## [Dataset section]

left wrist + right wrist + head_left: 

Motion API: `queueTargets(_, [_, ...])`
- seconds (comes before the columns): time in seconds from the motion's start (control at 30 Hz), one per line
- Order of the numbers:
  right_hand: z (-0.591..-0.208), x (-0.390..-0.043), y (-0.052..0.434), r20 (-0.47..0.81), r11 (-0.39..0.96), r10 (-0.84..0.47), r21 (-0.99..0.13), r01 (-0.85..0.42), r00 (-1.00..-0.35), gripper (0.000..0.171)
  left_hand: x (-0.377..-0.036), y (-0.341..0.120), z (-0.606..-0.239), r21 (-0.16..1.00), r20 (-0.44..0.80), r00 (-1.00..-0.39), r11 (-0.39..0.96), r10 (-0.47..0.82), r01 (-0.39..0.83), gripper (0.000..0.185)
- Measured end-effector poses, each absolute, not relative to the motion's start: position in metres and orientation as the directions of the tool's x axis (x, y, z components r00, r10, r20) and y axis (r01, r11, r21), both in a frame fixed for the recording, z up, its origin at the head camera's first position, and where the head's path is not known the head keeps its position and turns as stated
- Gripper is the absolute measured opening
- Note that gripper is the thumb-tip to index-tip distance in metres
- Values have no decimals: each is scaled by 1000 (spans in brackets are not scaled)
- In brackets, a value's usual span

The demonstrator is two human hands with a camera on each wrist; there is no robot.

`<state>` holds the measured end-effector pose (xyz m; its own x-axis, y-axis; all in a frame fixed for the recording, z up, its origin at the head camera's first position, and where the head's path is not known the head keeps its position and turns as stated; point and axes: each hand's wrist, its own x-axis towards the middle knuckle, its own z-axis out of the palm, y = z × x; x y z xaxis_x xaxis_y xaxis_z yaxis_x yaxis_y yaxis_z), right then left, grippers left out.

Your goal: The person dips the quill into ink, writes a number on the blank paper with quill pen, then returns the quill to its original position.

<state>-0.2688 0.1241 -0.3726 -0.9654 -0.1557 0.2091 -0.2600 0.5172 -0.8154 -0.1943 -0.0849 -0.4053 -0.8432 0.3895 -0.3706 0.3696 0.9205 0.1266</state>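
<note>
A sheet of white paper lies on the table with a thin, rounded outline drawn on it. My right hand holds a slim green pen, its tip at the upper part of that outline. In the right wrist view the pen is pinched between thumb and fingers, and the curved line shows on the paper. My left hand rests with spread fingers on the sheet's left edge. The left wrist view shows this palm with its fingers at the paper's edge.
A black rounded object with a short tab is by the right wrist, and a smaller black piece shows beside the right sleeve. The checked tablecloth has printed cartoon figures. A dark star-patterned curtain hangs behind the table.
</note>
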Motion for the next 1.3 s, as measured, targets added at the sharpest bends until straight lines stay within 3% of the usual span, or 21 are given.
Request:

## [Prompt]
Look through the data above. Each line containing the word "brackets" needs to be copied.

## [Task output]
- Values have no decimals: each is scaled by 1000 (spans in brackets are not scaled)
- In brackets, a value's usual span

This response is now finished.